Created 03-23-2017 08:41 AM
I have two telecom csv files : one is for CDR(Call Data Records) and one for CRM(Customer Relationship Management).
The CDR file has the following columns : Anumber, ContractCode, Aoperator, Bnumber, Boperator, Direction, Type, Month, Category, numberOfCalls, duration, longitude, latitude.
The CRM file has the following columns : Anumber, age, day_c, month_c, year_c, zip_code, offerType, offer, gender.
I want to create a HBase table joining the data from the CRM table to the corresponding rows, for machine learning purposes.
Any ideas ? Thanks !
Created 03-23-2017 10:32 AM
You can create a table with some column family of interest and run the ImportTsv on the both the files separately by specifying the Anumber field as HBASE_ROW_KEY then columns in the same Anumber will be combined into single row. Is this something you are looking?
Ex:
HADOOP_CLASSPATH=`${HBASE_HOME}/bin/hbase classpath` ${HADOOP_HOME}/bin/hadoop jar ${HBASE_HOME}/hbase-VERSION.jar importtsv -Dimporttsv.columns=HBASE_ROW_KEY,cf:age,cf:day_c,cf:month_c,cf:year_c,cf:zip_code,cf:offerType,cf:offer,cf:gender -Dimporttsv.bulk.output=hdfs://storefileoutput datatsv hdfs://inputfile
HADOOP_CLASSPATH=`${HBASE_HOME}/bin/hbase classpath` ${HADOOP_HOME}/bin/hadoop jar ${HBASE_HOME}/hbase-VERSION.jar importtsv -Dimporttsv.columns=HBASE_ROW_KEY,cf:ContractCode,cf:Aoperator,cf:Bnumber, cf:Boperator, cf:Direction, cf:Type, cf:Month, cf:Category, cf:numberOfCalls, cf:duration, cf:longitude, cf:latitude -Dimporttsv.bulk.output=hdfs://storefileoutput datatsv hdfs://inputfile
Created 03-23-2017 08:50 AM
@Houssem Alayet is Anumber common and going to be row key for the table?
Created 03-23-2017 10:22 AM
Anumber can be found in multiple rows, it is the phone number of the caller and yes I want to use it as row key
Created 03-23-2017 10:32 AM
You can create a table with some column family of interest and run the ImportTsv on the both the files separately by specifying the Anumber field as HBASE_ROW_KEY then columns in the same Anumber will be combined into single row.
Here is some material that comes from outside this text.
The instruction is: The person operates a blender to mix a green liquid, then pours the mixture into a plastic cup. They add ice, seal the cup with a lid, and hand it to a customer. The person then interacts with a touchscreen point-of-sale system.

Is this something you are looking?
Ex:
HADOOP_CLASSPATH=`${HBASE_HOME}/bin/hbase classpath` ${HADOOP_HOME}/bin/hadoop jar ${HBASE_HOME}/hbase-VERSION.jar importtsv -Dimporttsv.columns=HBASE_ROW_KEY,cf:age,cf:day_c,cf:month_c,cf:year_c,cf:zip_code,cf:offerType,cf:offer,cf:gender -Dimporttsv.bulk.output=hdfs://storefileoutput datatsv hdfs://inputfile
HADOOP_CLASSPATH=`${HBASE_HOME}/bin/hbase classpath` ${HADOOP_HOME}/bin/hadoop jar ${HBASE_HOME}/hbase-VERSION.jar importtsv -Dimporttsv.columns=HBASE_ROW_KEY,cf:ContractCode,cf:Aoperator,cf:Bnumber, cf:Boperator, cf:Direction, cf:Type, cf:Month, cf:Category, cf:numberOfCalls, cf:duration, cf:longitude, cf:latitude -Dimporttsv.bulk.output=hdfs://storefileoutput datatsv hdfs://inputfile
Created 03-23-2017 10:36 AM
In the CDR file, a caller could make multiple calls to different numbers (Bnumber), what I want is to add the corresponding CRM information to each row and not combining them all into one. Do you see what I am after ?
Created 03-23-2017 10:54 AM
Ya got it. Just combining that from raw files is not possible. Instead you need to create two tables for CDR data and CRM data and you can write MR job or java client based on data size with following steps.
1) Scan CDR table and get Bnumber
2) Call get on CRM table to get the corresponding details.
3) Prepared puts from the get call on CRM and add them to the ROW get from CDR and write the CDR.
or else you can use Apache Phoenix so that you can utilise UPSERT SELECT features which simplify things.